Rick, have you had a chance to test out this patch?

- Sean


>If a user allocates a QP on an rdma_cm_id, the rdma_cm will automatically
>transition the QP through its states (RTR, RTS, error, etc.)  While the
>QP state transitions are occurring, the QP itself must remain valid.
>Provide locking around the QP pointer to prevent its destruction while
>accessing the pointer.
>
>This fixes an issue reported by Olaf Kirch from Oracle that resulted in
>a system crash:
>
>"An incoming connection arrives and we decide to tear down the nascent
> connection.  The remote ends decides to do the same.  We start to shut
> down the connection, and call rdma_destroy_qp on our cm_id. ... Now
> apparently a 'connect reject' message comes in from the other host,
> and cma_ib_handler() is called with an event of IB_CM_REJ_RECEIVED.

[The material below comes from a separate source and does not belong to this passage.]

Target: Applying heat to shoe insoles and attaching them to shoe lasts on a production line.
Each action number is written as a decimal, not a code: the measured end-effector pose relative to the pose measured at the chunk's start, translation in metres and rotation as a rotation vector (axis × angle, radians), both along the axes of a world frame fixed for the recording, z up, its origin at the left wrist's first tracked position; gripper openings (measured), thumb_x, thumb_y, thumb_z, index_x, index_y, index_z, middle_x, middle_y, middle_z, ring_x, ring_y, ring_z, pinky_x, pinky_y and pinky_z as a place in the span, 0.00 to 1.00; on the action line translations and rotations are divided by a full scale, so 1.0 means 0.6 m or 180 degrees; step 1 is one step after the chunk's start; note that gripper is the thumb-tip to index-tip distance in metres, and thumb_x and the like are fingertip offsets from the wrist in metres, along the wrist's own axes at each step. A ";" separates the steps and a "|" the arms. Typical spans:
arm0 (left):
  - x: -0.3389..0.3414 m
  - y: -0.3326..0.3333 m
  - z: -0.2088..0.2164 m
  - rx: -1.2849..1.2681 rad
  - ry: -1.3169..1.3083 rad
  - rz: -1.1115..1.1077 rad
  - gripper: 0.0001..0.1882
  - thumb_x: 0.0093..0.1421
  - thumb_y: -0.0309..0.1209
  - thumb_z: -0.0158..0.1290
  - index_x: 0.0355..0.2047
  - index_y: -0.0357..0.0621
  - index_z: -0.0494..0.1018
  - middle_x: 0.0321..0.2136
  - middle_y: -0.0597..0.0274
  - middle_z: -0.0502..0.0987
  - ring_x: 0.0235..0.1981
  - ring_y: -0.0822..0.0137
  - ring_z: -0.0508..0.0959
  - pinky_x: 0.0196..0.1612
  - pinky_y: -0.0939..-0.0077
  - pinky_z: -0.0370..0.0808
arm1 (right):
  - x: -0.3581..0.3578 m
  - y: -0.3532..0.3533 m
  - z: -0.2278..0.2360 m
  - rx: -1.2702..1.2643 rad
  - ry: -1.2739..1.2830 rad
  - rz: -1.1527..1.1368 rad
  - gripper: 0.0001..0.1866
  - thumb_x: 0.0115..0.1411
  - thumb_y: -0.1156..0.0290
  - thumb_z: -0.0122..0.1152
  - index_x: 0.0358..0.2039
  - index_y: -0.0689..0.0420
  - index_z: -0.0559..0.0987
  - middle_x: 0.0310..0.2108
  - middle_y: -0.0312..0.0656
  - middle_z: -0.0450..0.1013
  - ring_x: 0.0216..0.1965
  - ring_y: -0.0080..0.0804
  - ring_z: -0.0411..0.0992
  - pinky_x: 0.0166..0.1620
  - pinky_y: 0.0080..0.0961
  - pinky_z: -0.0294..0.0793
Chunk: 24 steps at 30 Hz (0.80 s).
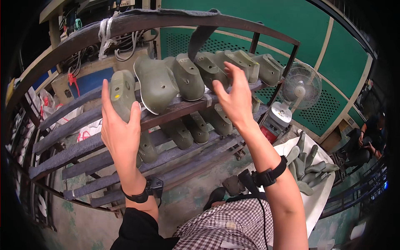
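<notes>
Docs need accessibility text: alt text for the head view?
A person's left hand grasps an olive-green molded piece at a rack, beside a row of similar pieces; the right hand is open by that row. Behind are a white fan and green panels.

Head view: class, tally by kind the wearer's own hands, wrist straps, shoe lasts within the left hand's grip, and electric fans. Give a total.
Wearer's hands: 2
Black wrist straps: 2
Gripped olive-green shoe last: 1
Electric fan: 1
Total: 6
</notes>
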State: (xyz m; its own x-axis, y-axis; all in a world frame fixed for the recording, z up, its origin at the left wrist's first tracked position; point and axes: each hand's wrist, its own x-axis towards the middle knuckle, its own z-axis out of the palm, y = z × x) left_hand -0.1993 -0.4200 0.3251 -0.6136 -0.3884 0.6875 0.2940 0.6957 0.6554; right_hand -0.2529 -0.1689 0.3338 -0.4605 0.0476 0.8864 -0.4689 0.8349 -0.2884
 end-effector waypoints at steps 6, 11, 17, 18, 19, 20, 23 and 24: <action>-0.006 0.017 -0.011 0.0420 0.0907 -0.0408 0.37 0.61 0.23 0.53 0.70 0.45 0.53 0.65 0.38 0.62 0.67 0.50 0.62 0.68 0.58 0.56 | -0.052 -0.019 -0.012 -0.0187 -0.0749 -0.0407 0.33 0.57 0.50 0.62 0.53 0.65 0.71 0.40 0.58 0.75 0.42 0.56 0.76 0.46 0.47 0.75; -0.018 0.066 -0.011 -0.0223 0.1492 0.0061 0.34 0.64 0.29 0.57 0.67 0.35 0.56 0.63 0.41 0.65 0.61 0.55 0.68 0.65 0.61 0.61 | -0.071 0.004 -0.018 -0.0287 -0.0404 -0.0348 0.29 0.52 0.53 0.67 0.42 0.66 0.73 0.37 0.53 0.74 0.44 0.50 0.71 0.50 0.41 0.67; 0.060 0.271 -0.155 0.0235 0.2934 -0.2435 0.24 0.62 0.18 0.48 0.58 0.30 0.57 0.51 0.27 0.69 0.52 0.36 0.73 0.59 0.35 0.71 | 0.150 0.193 -0.115 -0.0565 0.0764 0.0531 0.20 0.52 0.69 0.65 0.47 0.59 0.76 0.38 0.44 0.72 0.42 0.46 0.72 0.45 0.37 0.73; 0.090 0.337 -0.205 -0.0059 0.2021 -0.3434 0.25 0.63 0.19 0.45 0.60 0.34 0.55 0.55 0.32 0.65 0.56 0.38 0.71 0.62 0.40 0.68 | 0.200 0.291 -0.181 -0.0630 0.0630 -0.0072 0.17 0.54 0.72 0.63 0.46 0.58 0.78 0.37 0.42 0.74 0.39 0.44 0.73 0.43 0.35 0.74; 0.135 0.398 -0.254 -0.0057 0.0932 -0.4190 0.26 0.62 0.20 0.46 0.60 0.34 0.55 0.57 0.36 0.65 0.58 0.40 0.69 0.64 0.44 0.65 | 0.243 0.381 -0.258 -0.0951 0.0248 -0.0552 0.18 0.57 0.72 0.62 0.49 0.59 0.77 0.37 0.43 0.75 0.38 0.39 0.74 0.42 0.32 0.75; 0.171 0.461 -0.285 -0.0615 -0.0043 -0.4751 0.25 0.60 0.22 0.50 0.58 0.35 0.61 0.57 0.39 0.66 0.60 0.42 0.68 0.64 0.47 0.62 | 0.293 0.473 -0.345 -0.2046 -0.0463 -0.0767 0.18 0.62 0.70 0.60 0.51 0.61 0.76 0.38 0.43 0.76 0.38 0.33 0.75 0.41 0.30 0.75; 0.259 0.619 -0.395 -0.2366 -0.1138 -0.5530 0.27 0.56 0.32 0.60 0.56 0.42 0.70 0.57 0.50 0.67 0.65 0.41 0.61 0.69 0.40 0.50 | 0.472 0.754 -0.642 -0.5207 -0.1576 -0.1918 0.33 0.65 0.52 0.57 0.61 0.63 0.64 0.46 0.51 0.72 0.41 0.40 0.76 0.42 0.33 0.80; 0.276 0.653 -0.440 -0.2715 -0.1423 -0.5736 0.29 0.56 0.36 0.61 0.58 0.44 0.69 0.59 0.51 0.66 0.67 0.42 0.58 0.70 0.39 0.44 | 0.513 0.800 -0.704 -0.5470 -0.1539 -0.2419 0.33 0.64 0.52 0.57 0.60 0.63 0.65 0.46 0.51 0.72 0.40 0.41 0.77 0.41 0.35 0.81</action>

> It calls cma_modify_qp_err, which for some odd reason tries to modify
> the exact same QP we just destroyed."
>
>Signed-off-by: Sean Hefty <[EMAIL PROTECTED]>
>---
>Rick, can you please test this patch and let me know if it fixes your problem?
>
> drivers/infiniband/core/cma.c |   90 +++++++++++++++++++++++++++--------------
> 1 files changed, 60 insertions(+), 30 deletions(-)
>
>diff --git a/drivers/infiniband/core/cma.c b/drivers/infiniband/core/cma.c
>index 9ffb998..c6a6dba 100644
>--- a/drivers/infiniband/core/cma.c
>+++ b/drivers/infiniband/core/cma.c
>@@ -120,6 +120,8 @@ struct rdma_id_private {
>
>       enum cma_state          state;
>       spinlock_t              lock;
>+      struct mutex            qp_mutex;
>+
>       struct completion       comp;
>       atomic_t                refcount;
>       wait_queue_head_t       wait_remove;
>@@ -387,6 +389,7 @@ struct rdma_cm_id *rdma_create_id(rdma_cm_event_handler
>event_handler,
>       id_priv->id.event_handler = event_handler;
>       id_priv->id.ps = ps;
>       spin_lock_init(&id_priv->lock);
>+      mutex_init(&id_priv->qp_mutex);
>       init_completion(&id_priv->comp);
>       atomic_set(&id_priv->refcount, 1);
>       init_waitqueue_head(&id_priv->wait_remove);
>@@ -472,61 +475,86 @@ EXPORT_SYMBOL(rdma_create_qp);
>
> void rdma_destroy_qp(struct rdma_cm_id *id)
> {
>-      ib_destroy_qp(id->qp);
>+      struct rdma_id_private *id_priv;
>+
>+      id_priv = container_of(id, struct rdma_id_private, id);
>+      mutex_lock(&id_priv->qp_mutex);
>+      ib_destroy_qp(id_priv->id.qp);
>+      id_priv->id.qp = NULL;
>+      mutex_unlock(&id_priv->qp_mutex);
> }
> EXPORT_SYMBOL(rdma_destroy_qp);
>
>-static int cma_modify_qp_rtr(struct rdma_cm_id *id)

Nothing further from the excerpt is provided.